Following on from yesterday’s post about the suitability of beers to drink with a curry, I was reading through a press release about the greatly increased sales of Worthington’s White Shield (apparently up by 150%) which claims that WWS is “a great partner for food – mature cheddar or stilton, rich meaty dishes, barbequed and chargrilled meat and vegetables and meat curries”.  Interesting, I thought – and worth investigating.

I’ll be honest – I haven’t drunk White Shield for quite some time.  I was introduced to it in the 1970’s by my mate Alwyn who was a beer taster (OK – “quality control”, but it involved tasting the stuff) at the Bass brewery in Sheffield.  It was my first experience of a bottle-conditioned beer, and was a rare treat, being more expensive than the Stones Bitter that we usually drank (that means it probably cost about a shilling a bottle – no, seriously!).  I was never particularly good at pouring the stuff – being a Yorkshireman I didn’t want to waste any of it, so frequently ended up pouring half the sediment into my glass.  Anyway, the usual practice was to get just about to the bottom of your glass, with maybe a drop of beer left, then pour in the sediment from the bottle and knock it back – “it’ll do thee good”.  It disappeared from the shelves for a while, but has been back in production – back in Burton – for a few years now, but I just haven’t got round to trying it again.

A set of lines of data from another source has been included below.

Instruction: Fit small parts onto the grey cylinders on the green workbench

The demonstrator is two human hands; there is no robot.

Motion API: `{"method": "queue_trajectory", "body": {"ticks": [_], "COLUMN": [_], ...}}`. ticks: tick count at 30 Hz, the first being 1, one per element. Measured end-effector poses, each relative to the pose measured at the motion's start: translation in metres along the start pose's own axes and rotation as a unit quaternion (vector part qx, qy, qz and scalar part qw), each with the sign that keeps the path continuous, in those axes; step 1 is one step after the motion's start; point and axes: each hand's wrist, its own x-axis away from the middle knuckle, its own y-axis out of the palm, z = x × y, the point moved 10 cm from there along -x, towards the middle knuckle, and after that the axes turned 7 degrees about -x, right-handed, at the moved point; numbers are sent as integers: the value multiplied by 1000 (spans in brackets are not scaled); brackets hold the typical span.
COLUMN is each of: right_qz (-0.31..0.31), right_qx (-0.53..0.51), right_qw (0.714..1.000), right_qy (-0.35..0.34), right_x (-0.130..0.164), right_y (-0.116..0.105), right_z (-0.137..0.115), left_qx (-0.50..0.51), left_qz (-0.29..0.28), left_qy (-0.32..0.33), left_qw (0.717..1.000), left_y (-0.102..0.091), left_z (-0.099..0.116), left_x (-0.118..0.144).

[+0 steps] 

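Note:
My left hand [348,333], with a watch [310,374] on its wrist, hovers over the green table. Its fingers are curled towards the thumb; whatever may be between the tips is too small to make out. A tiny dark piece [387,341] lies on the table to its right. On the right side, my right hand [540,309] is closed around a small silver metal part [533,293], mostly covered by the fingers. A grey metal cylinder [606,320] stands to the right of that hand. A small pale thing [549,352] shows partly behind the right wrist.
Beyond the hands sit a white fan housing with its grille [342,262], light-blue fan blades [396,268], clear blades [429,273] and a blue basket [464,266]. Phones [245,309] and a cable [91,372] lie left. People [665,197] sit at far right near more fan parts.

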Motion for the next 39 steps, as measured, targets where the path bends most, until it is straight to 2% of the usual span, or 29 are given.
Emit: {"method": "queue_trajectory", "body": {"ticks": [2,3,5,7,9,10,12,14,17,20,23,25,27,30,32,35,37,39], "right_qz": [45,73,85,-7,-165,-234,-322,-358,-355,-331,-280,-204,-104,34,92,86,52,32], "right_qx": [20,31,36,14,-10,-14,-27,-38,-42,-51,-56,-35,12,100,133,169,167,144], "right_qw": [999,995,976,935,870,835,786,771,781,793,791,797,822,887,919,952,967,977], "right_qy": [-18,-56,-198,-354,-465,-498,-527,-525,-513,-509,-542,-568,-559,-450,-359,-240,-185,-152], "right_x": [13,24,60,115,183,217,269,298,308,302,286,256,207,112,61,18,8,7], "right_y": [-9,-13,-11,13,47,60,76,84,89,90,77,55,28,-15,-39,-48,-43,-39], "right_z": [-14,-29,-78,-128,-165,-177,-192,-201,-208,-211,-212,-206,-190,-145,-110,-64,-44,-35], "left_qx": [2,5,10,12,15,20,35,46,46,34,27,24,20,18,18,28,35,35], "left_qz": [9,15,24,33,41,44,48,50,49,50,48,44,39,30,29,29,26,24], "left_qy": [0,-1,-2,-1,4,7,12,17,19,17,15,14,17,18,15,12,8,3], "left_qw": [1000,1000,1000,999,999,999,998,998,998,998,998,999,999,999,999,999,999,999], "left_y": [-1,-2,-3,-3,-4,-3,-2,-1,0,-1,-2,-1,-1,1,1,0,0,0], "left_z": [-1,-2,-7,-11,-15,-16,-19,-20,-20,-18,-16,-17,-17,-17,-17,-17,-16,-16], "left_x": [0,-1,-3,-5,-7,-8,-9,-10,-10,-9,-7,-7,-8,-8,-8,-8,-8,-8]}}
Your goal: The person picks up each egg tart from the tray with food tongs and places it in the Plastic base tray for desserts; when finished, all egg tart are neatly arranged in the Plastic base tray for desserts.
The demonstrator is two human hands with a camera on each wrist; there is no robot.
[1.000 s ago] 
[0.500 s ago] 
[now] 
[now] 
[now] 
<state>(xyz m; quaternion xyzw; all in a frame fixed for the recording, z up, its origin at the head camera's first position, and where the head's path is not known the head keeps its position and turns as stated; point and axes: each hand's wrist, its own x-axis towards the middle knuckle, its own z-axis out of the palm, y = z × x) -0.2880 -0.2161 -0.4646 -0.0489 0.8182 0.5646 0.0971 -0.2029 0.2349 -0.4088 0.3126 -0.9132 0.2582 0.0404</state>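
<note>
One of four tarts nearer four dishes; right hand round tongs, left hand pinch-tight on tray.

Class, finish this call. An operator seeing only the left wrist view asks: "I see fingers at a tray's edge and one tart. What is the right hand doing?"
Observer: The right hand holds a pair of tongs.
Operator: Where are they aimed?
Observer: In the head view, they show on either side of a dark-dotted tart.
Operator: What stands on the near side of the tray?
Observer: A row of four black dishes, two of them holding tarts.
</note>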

Anyway, back to the curry.  To be fair, the Worthington’s White Shield website actually suggests it as an aperitif before a curry, rather than drinking it with the curry, and that makes more sense to me.  I still think that with a curry you need to drink something that you don’t have to worry about overpowering the taste of – and to me that means lager.  Neat website by the way – worth a look.